CCU Triumphs in Legal Battle, Milestone Gain Toward Helping Students Receive State Aid
Colorado Christian University emerged victorious on Wednesday after years of legal dispute with the Colorado Commission on Higher Education over denial of state-funded financial aid for CCU students. A three-judge panel of the 10th U.S. Circuit Court of Appeals ruled in favor of the University, noting that students should not have to "choose between their religious beliefs and receiving a governmental benefit." The decision moves CCU another step closer toward helping its students receive equal opportunity in paying for college.
In 2003, CCU applied to take part in Colorado's College Opportunity Fund, which offers financial aid to undergraduate students who qualify for in-state tuition rates. The Commission responded by classifying CCU as "pervasively sectarian," a label that by state law disqualified CCU students from receiving state aid. The University filed a lawsuit in 2004; however, in 2007, Colorado U.S. District Judge Marcia Krieger ruled in favor of the Commission. CCU appealed Krieger's decision, contending that the Commission's rejection of its application violated the First and Fourteenth amendments to the U.S. Constitution.
While the district court disagreed, the 10th U.S. Circuit Court of Appeals found that the Commission's program "expressly discriminates among religions without constitutional justification, and its criteria for doing so involve unconstitutionally intrusive scrutiny of religious belief and practice." Moreover, state scholarship funds had already been awarded to students enrolled at Methodist and Roman Catholic universities. In agreement with CCU, the circuit court ordered the district court's ruling reversed and a summary judgment granted in favor of the University. The circuit court specified that "federal law does not require Colorado to discriminate against Colorado Christian University in its funding programs. Rather, the parties' dispute centers on whether the State may nonetheless choose to exclude pervasively sectarian institutions, as defined by Colorado law, even when not required to. We conclude that it may not."

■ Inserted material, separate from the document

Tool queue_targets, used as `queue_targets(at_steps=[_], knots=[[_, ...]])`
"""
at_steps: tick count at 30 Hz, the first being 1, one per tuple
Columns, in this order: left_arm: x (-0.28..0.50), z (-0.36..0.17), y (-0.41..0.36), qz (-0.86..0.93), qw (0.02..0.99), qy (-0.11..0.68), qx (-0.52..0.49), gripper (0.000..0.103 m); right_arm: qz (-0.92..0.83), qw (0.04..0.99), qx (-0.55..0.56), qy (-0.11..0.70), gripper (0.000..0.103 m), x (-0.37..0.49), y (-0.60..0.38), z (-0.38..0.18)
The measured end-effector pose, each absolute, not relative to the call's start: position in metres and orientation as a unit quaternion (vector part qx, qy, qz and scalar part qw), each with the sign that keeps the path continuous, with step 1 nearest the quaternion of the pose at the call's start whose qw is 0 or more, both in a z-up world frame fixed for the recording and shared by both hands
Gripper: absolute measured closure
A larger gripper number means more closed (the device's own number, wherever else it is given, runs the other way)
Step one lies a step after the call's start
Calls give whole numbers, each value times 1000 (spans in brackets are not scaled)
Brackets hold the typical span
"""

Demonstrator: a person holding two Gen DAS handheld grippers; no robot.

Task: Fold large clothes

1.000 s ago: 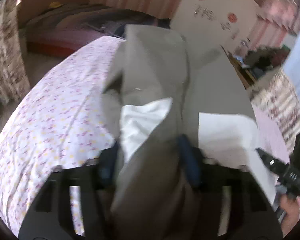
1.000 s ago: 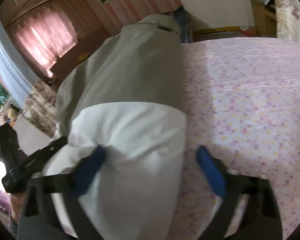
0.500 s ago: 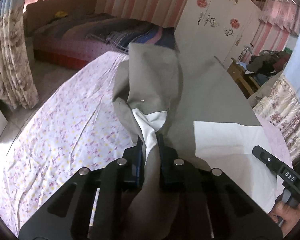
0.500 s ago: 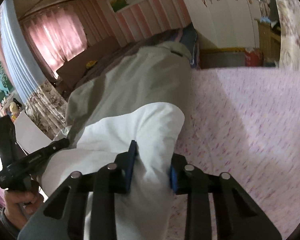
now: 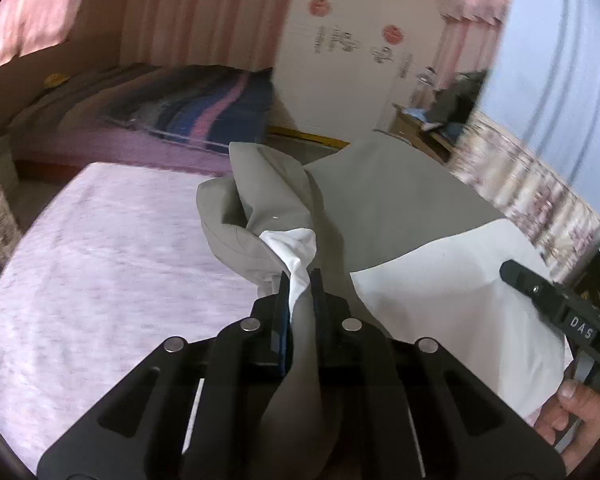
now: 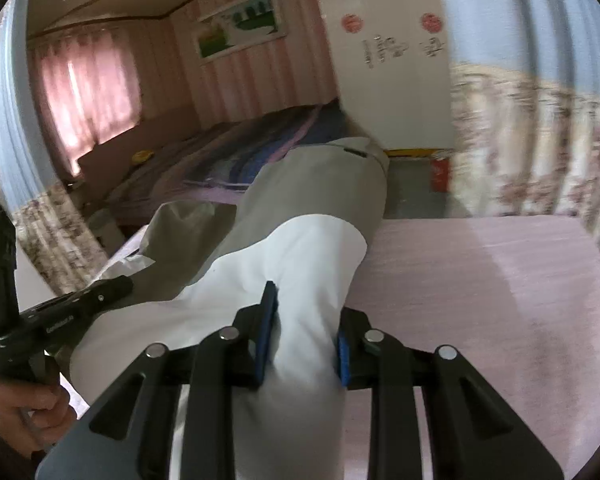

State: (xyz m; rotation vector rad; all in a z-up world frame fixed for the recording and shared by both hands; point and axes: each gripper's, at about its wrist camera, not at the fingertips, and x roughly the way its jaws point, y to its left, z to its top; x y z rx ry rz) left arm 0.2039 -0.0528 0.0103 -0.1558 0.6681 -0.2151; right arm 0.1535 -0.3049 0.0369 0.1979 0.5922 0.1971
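A large grey garment (image 5: 384, 200) with white lower panels lies along a bed with a pink floral sheet (image 5: 100, 248). My left gripper (image 5: 300, 280) is shut on a bunched white and grey end of it and holds it above the bed. My right gripper (image 6: 306, 320) is shut on the other white end (image 6: 300, 264), also lifted. The garment (image 6: 320, 184) stretches away from both grippers toward the bed's far edge. Each gripper shows at the side of the other's view: the right one (image 5: 556, 308) and the left one (image 6: 60, 316).
The floral sheet (image 6: 480, 280) spreads to the right of the garment. A second bed with a striped blanket (image 5: 188, 108) stands beyond. A white wardrobe (image 5: 352, 60) and floral curtains (image 6: 532, 140) are at the back.
Both grippers have closed on the garment's white ends and lifted them. The views have tilted up, showing more of the room.
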Motion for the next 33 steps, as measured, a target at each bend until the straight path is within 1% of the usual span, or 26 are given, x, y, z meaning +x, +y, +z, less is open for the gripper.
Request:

The news was a belated breath of fresh air for many CCU students. "I received some scholarship money from CCU for academics, but not nearly as much as I would have if I had gone to school somewhere else," commented CCU senior Jillian Walkowski, an elementary education major from Colorado Springs, Colorado. "That policy never seemed fair to me, but I still wanted to go to CCU."
While opponents decry the injustice of the circuit court ruling, and additional steps must still be taken toward approving CCU's application for state financial aid, the University praises God for the tremendous milestone. CCU president Bill Armstrong stated, "I am thankful for the outcome -- this is a great victory not only for our students but also the First and Fourteenth amendments."